Born in Rochdale in 1969, Scott developed a passion for art as a young boy. During his late teens Scott spent his free time sketching punks and designing album covers. It was this body of work that earned him a place at Cheltenham University, where he gained his fine art degree.
In 2002, his much-loved studio burnt to the ground and he lost everything. Unable to continue both practically and emotionally, Scott threw himself into teaching, believing that his art career was now just part of his past.
In 2011, Scott moved his family to Verona and, ironically, moved into an apartment directly above an art shop. Feeling inspired to pick up his brushes once again, he began to draw the stunning architecture. With his passion rekindled, he returned to England and built a studio in his garden. He hasn’t stopped painting since.
Whilst living in Taiwan, I studied calligraphy and discovered that this beautiful form is valued as high art. The art of calligraphy is used to express the inner beauty of the soul and spirit. Chinese calligraphy focusses on two types of beauty: the obvious aesthetics and the hidden beauty: the soul and life of a figure. Often, Chinese painters will say they are writing a painting and this concept has influenced my work heavily over the years. I want my works to tell their own story, for the viewer to read their energy.
Each of my drawings is almost a manifestation of the frame of mind I am in at the time that I create it.
As Henry Ward Beecher said, Every artist dips his brush in his own soul and paints his own nature into his pictures.
Somewhere along my path, I became engrossed in the need to convey movement, to create the illusion of life.
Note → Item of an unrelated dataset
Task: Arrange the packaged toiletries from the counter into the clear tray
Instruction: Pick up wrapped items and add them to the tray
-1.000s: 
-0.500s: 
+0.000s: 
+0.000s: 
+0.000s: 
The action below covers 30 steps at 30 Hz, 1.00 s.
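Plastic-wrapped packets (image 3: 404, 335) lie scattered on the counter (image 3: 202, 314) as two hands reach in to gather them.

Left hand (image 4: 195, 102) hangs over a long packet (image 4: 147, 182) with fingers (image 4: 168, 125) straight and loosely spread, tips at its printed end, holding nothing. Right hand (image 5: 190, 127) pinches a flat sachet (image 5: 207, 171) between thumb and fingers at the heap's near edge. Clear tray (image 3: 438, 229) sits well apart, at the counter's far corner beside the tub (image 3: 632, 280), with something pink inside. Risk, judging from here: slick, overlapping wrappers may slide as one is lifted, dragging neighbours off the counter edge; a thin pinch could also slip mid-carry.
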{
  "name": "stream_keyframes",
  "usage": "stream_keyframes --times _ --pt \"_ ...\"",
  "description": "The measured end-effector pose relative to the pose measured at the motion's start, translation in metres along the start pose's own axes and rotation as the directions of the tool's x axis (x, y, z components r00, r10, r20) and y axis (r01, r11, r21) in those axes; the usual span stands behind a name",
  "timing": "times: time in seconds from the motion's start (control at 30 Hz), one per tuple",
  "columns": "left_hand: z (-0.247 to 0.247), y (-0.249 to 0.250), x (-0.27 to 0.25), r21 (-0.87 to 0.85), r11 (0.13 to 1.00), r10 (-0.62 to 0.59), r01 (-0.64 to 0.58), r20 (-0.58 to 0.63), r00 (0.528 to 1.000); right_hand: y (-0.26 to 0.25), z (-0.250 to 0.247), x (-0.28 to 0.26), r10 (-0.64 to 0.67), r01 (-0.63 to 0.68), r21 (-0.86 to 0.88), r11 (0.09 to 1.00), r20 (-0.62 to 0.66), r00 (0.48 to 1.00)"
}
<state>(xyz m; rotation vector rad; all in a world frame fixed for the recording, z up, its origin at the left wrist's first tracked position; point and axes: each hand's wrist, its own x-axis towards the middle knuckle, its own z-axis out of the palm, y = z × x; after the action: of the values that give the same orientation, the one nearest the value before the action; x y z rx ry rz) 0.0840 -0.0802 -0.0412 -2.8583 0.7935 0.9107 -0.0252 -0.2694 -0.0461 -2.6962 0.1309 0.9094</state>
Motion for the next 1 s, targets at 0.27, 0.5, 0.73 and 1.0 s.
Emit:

Knowing how to create something in the line, how to find the light and the life in a figure is considerably harder than the layering, rendering and re-rendering I do when I’m painting with oils.
I have to learn and understand the lines before I can make them work. It has taken years of practice, of feeling like I’m walking through a maze; making mistakes, going down the wrong road and learning whether to turn left or right. I’ve had to practice and practice to be able to create a piece in one go, it’s almost like doing it in one breath.
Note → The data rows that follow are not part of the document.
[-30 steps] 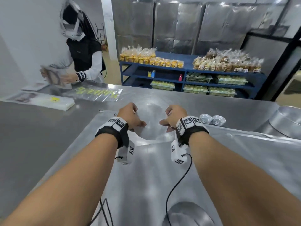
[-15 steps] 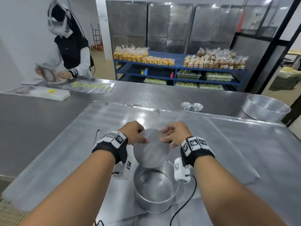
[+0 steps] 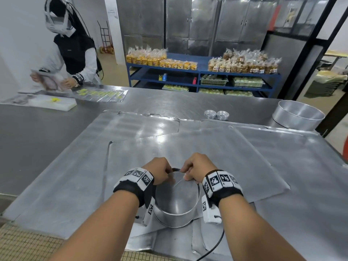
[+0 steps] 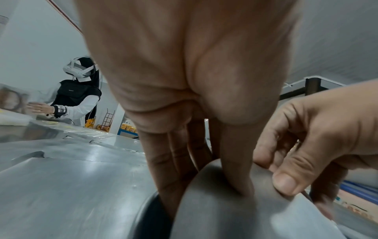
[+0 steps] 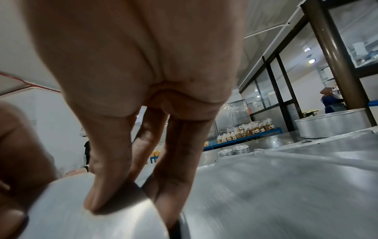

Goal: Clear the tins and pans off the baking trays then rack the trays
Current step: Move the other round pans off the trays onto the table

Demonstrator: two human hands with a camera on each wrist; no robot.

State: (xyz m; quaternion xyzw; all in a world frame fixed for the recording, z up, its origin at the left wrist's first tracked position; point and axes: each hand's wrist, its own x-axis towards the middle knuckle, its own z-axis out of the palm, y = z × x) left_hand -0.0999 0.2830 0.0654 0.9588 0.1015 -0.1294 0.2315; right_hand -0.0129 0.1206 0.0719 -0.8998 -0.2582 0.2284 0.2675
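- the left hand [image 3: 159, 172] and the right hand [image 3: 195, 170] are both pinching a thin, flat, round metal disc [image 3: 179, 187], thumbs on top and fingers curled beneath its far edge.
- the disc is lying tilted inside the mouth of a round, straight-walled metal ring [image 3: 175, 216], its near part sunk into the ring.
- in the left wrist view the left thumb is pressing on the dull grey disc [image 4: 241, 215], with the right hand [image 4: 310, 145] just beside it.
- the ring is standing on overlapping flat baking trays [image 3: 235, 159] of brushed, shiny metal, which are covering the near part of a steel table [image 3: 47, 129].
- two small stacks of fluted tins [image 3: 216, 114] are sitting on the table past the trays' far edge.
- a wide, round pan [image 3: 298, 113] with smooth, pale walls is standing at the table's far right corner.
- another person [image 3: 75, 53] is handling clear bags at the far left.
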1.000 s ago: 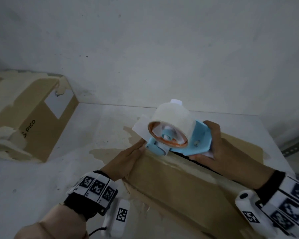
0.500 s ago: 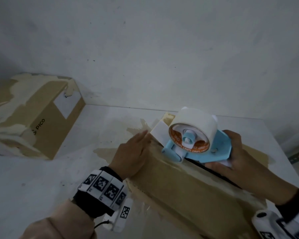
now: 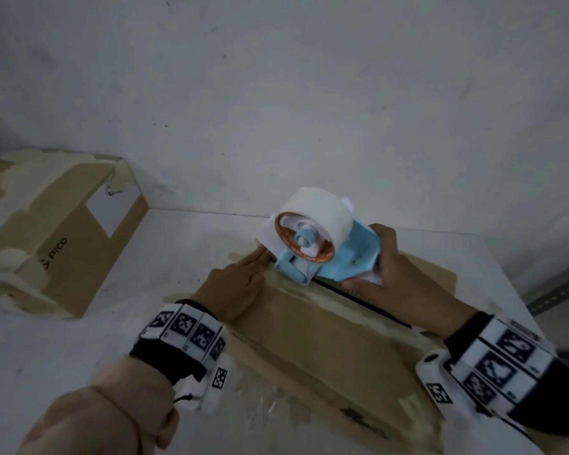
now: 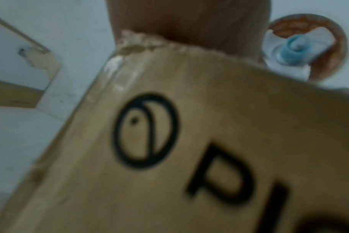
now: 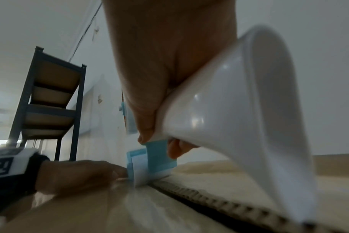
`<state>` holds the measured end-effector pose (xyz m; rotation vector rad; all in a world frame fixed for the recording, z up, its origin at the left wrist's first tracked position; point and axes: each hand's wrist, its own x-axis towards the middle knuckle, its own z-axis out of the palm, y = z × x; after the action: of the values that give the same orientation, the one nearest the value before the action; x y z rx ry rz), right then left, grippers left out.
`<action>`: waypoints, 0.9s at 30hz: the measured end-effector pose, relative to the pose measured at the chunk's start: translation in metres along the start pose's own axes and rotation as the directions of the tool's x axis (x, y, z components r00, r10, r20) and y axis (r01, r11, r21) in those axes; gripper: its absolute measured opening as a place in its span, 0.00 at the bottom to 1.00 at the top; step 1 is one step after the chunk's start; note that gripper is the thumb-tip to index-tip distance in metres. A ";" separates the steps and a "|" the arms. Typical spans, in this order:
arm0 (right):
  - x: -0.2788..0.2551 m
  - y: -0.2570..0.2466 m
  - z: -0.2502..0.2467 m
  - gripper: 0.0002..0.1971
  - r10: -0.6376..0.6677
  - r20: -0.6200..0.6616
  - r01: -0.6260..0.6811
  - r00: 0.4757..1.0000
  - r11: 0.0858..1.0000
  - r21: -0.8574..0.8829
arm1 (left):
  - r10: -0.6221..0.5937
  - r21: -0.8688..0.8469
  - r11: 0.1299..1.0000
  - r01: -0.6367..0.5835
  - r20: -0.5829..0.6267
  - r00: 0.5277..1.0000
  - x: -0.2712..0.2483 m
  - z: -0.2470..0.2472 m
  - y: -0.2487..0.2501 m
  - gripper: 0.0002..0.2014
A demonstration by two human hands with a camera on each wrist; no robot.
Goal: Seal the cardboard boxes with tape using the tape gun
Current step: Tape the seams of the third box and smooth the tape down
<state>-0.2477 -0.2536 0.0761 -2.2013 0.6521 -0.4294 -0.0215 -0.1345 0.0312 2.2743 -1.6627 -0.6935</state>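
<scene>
A brown cardboard box lies in front of me, its top seam showing as a dark slit. My right hand grips the handle of a light-blue tape gun carrying a white tape roll; the gun's front roller rests on the box's far-left end. My left hand lies flat with straight fingers on the box top, fingertips touching the tape end beside the roller. In the right wrist view the blue front of the tape gun meets the box beside the left hand. The left wrist view shows the printed side of the box.
A second brown PICO box, patched with tape, stands at the far left against the white wall. The white table ends at the right near a metal rail. A dark shelf rack appears in the right wrist view.
The tape gun has come down from above the box and its roller now sits on the box's far end. My left hand moved from the box edge to lie flat on top.
</scene>
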 end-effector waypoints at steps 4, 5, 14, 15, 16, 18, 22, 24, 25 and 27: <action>0.008 -0.007 0.000 0.34 0.021 0.000 -0.021 1.000 0.998 -0.054 | -0.040 -0.238 0.971 -0.012 -0.213 0.976 0.017 -0.012 -0.009 0.22; 0.008 -0.008 -0.001 0.33 0.024 -0.001 -0.024 1.000 0.998 -0.059 | -0.044 -0.288 0.957 -0.021 -0.217 0.975 0.021 -0.014 -0.009 0.22; 0.011 -0.012 -0.008 0.32 0.014 -0.001 -0.014 1.000 0.999 -0.038 | -0.236 -0.320 0.910 0.264 0.124 0.964 0.038 -0.013 -0.006 0.27; 0.012 -0.011 -0.009 0.32 0.013 0.000 -0.013 1.000 0.999 -0.042 | -0.244 -0.321 0.907 0.272 0.126 0.962 0.039 -0.014 -0.006 0.27; 0.012 -0.011 -0.010 0.32 0.012 0.007 -0.011 1.000 0.999 -0.042 | -0.249 -0.323 0.905 0.278 0.131 0.960 0.041 -0.014 -0.005 0.27; 0.013 -0.010 -0.009 0.32 0.020 0.027 -0.019 0.999 0.999 -0.029 | -0.249 -0.312 0.907 0.284 0.147 0.957 0.045 -0.015 -0.004 0.26; 0.011 -0.011 -0.010 0.26 0.061 0.006 -0.061 0.998 0.998 0.001 | -0.253 -0.348 0.888 0.302 0.180 0.951 0.054 -0.016 -0.002 0.28; 0.011 -0.012 -0.011 0.27 0.069 0.000 -0.069 0.998 0.998 0.006 | -0.262 -0.302 0.904 0.301 0.165 0.951 0.058 -0.016 -0.002 0.28; 0.012 -0.011 -0.012 0.27 0.071 0.001 -0.071 0.997 0.997 0.006 | -0.265 -0.266 0.916 0.299 0.157 0.951 0.061 -0.014 -0.002 0.29; 0.012 -0.011 -0.012 0.27 0.065 0.005 -0.065 0.998 0.998 0.000 | -0.262 -0.221 0.931 0.290 0.151 0.953 0.065 -0.012 -0.005 0.29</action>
<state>-0.2403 -0.2615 0.0932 -2.1736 0.7187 -0.3905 0.0041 -0.1952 0.0236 2.3476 -1.2300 -1.0512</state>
Each time I pick up my tools, I am running out onto a tightrope I can’t stop. I have to keep going to get to the other side. There is no time to question myself or correct mistakes because I have to get the marks down with confidence. I don’t get a second chance. I can’t rework it; every mark has to flow out of me to give the figure movement. If I haven’t studied the lines, if I don’t fully understand them the drawing just won’t work.
Every single line on each of my drawings is inspired by a living object, the result being that every line has the energy of a living thing.